Fleming went softly into his own room, and was half disappointed, half relieved, to find his wife lying motionless, with closed eyes. "A good night's sleep will set her up," he thought, tenderly. For himself, he stopped in the process of pulling off his boots, and, shutting his lips hard together, stared at the floor.

After a while he drew a long breath;--"Well, thank the eternal Powers," he said; and pulled off his boots softly--Amy must have a good night's sleep. Fleming himself had a good night's sleep. That Amy's eyes opened painfully to the dark, when all the house had sunk into silence, of course he did not know. She seemed to be sleeping soundly when he awoke the next morning; and again he crept about, not even daring to kiss her, lest she might be disturbed. Just before he and Bates made a dash for the eight- fifteen, he told Jane to ask Mrs. Fleming to call him up on the telephone when she came downstairs, so he might know how she was.

As for Amy, when she heard the front door close behind the two hurrying men, she got up and sat wearily on the side of the bed.

"Now, I've got time to think," she said. There was a certain relief in the consciousness of silence and of time. She could think all day; she could think until half-past six; how many hours? Ten! Ten hours--in which to take up a new life. Ten hours in which to become acquainted with her husband.

"I have never known him," she said feebly to herself. Well, now she must think.... No doubt he had loved her; she was not questioning that. She was dully indifferent to the whole matter of love. The question was, what was she going to do? After restitution was made, what was she going to do? How were they to go on living? Mere restitution--(which must be made on Monday. No, Monday was a holiday; they would have to wait until Tuesday. Oh, how could she bear the delay?) Well, on Tuesday, then, the money would be given to Mr. Hammond. But mere restitution would not change the fact of what he was. She dropped back against her pillows, hiding her face. "I never knew him."

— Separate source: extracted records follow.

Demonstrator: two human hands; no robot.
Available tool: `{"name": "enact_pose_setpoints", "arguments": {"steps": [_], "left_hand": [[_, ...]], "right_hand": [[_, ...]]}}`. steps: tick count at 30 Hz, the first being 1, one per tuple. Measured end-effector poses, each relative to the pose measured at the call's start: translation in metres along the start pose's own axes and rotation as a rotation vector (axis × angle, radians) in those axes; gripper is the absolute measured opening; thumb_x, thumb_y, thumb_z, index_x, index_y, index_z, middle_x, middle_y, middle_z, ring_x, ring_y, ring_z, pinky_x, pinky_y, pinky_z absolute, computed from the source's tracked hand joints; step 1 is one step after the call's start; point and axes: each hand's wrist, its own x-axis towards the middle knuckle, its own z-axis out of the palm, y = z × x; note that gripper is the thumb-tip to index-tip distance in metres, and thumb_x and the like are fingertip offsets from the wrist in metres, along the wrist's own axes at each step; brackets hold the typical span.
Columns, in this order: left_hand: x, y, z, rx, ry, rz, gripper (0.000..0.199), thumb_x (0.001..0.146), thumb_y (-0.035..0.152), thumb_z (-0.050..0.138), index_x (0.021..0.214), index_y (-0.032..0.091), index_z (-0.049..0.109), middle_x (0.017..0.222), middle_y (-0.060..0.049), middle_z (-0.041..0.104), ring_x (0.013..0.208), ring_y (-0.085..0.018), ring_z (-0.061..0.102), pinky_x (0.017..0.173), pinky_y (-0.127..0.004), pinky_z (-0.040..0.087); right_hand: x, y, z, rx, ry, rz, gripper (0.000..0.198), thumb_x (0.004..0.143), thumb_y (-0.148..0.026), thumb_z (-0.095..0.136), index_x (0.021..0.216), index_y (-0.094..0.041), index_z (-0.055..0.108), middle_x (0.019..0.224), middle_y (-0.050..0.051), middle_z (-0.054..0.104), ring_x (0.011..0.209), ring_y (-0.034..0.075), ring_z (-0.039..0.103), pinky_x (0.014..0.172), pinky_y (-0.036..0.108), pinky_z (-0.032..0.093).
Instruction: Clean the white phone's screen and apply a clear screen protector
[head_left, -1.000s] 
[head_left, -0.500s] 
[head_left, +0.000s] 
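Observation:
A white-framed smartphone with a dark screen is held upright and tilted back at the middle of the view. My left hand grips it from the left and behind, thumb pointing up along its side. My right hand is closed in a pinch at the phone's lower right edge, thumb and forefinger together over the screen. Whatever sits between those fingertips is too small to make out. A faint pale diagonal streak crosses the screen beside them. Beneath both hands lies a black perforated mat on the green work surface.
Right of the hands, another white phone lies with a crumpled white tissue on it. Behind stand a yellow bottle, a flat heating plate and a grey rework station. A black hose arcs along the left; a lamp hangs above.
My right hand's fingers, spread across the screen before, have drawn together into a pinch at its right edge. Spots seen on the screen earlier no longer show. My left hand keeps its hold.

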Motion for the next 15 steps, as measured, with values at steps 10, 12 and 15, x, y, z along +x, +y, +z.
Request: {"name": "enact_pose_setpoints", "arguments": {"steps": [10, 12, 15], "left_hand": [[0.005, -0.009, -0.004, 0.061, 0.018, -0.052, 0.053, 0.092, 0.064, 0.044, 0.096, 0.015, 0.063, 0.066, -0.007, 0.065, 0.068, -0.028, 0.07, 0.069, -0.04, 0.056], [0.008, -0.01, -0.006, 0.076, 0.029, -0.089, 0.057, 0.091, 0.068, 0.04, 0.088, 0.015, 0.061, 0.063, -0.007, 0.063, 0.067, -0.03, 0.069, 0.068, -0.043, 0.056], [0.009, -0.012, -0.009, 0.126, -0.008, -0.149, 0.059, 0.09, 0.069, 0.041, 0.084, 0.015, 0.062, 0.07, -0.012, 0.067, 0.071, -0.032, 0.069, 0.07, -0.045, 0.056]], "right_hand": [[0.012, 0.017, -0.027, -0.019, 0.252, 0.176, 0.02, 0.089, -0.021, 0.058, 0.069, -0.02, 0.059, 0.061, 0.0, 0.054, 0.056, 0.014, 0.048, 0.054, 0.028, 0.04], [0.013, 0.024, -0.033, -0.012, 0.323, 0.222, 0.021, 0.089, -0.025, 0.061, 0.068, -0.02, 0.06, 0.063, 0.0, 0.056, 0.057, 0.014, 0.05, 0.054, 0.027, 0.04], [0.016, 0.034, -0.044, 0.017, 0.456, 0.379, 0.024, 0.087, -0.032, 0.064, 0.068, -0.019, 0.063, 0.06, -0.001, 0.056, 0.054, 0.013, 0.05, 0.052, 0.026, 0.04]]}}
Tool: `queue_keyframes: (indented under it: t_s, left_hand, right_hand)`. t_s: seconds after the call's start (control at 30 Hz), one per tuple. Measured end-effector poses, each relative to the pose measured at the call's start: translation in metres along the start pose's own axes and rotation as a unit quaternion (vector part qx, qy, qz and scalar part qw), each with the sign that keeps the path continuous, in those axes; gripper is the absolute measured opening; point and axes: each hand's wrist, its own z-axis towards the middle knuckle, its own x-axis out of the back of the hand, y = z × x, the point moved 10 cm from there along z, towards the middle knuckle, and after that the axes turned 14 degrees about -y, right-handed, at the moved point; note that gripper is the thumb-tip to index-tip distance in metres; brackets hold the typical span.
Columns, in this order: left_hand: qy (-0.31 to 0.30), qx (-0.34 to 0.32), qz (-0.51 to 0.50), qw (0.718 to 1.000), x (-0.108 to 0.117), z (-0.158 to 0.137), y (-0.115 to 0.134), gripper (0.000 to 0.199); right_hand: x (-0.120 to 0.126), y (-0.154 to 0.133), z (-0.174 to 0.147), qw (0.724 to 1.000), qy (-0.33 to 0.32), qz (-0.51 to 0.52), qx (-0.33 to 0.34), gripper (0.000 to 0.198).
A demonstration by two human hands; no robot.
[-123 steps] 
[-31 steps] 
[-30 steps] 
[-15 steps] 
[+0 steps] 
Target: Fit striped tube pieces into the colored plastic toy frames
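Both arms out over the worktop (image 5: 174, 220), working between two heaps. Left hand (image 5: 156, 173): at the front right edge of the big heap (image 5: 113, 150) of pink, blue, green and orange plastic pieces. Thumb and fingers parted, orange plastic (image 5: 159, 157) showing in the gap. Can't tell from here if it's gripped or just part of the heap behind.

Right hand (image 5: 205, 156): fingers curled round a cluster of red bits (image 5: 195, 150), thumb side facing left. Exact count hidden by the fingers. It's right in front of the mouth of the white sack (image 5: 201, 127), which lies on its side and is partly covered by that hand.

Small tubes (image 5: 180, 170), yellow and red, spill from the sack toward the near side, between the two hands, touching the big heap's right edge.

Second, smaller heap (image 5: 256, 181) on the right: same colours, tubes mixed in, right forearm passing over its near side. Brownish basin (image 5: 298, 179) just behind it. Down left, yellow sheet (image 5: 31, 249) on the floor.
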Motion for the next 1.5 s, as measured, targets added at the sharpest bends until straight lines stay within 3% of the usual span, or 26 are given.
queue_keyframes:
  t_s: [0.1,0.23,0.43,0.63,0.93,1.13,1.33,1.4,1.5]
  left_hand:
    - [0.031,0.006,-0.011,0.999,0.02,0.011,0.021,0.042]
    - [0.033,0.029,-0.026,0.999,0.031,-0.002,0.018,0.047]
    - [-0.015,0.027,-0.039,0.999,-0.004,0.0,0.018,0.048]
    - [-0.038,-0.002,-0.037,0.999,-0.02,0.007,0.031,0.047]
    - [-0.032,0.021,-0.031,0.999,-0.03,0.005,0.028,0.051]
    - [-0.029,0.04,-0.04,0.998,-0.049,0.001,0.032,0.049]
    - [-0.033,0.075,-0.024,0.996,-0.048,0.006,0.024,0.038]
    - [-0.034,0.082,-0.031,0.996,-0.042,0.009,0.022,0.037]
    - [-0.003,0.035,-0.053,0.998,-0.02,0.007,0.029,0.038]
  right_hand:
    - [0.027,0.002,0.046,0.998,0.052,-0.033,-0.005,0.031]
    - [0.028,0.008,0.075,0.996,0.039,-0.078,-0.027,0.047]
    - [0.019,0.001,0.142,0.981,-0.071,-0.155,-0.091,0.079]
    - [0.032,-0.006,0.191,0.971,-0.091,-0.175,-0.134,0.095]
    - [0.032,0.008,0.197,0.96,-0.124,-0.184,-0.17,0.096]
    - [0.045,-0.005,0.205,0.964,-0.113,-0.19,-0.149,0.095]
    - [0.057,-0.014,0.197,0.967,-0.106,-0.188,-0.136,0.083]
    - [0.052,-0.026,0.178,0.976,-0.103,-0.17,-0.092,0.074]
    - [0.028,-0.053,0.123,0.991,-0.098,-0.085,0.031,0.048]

Oh, this would not do! She must think.

Poor soul! She had no thoughts but that one. Over and over the words repeated themselves, until her very mind was sore. But she did her best; the habit of common-sense was a great help. She had some coffee, and dressed and went down to the library--recoiling, involuntarily, at the sight of that corner where the books were still in some slight disorder. She even called Jane and bade her bring her duster. When the dusting was done, she told the woman that she would not see any one, all day. "I have a headache," she explained; "don't let any one in." And when Jane left her, she drew her little chair up to the hearth; "Now, I'll think," she said. But her eye caught the flash of sunlight on a crystal ball on the mantelpiece, and it seemed as if her mind broke into a glimmering kaleidoscope: those partridges had been a little overcooked last night... the gilt on the narrow, old-fashioned mirror over the mantel was tarnishing... the $3,000 had been "borrowed" from one Trust to pay another.... Borrowing from Peter to pay Paul.... How clear the crystal was.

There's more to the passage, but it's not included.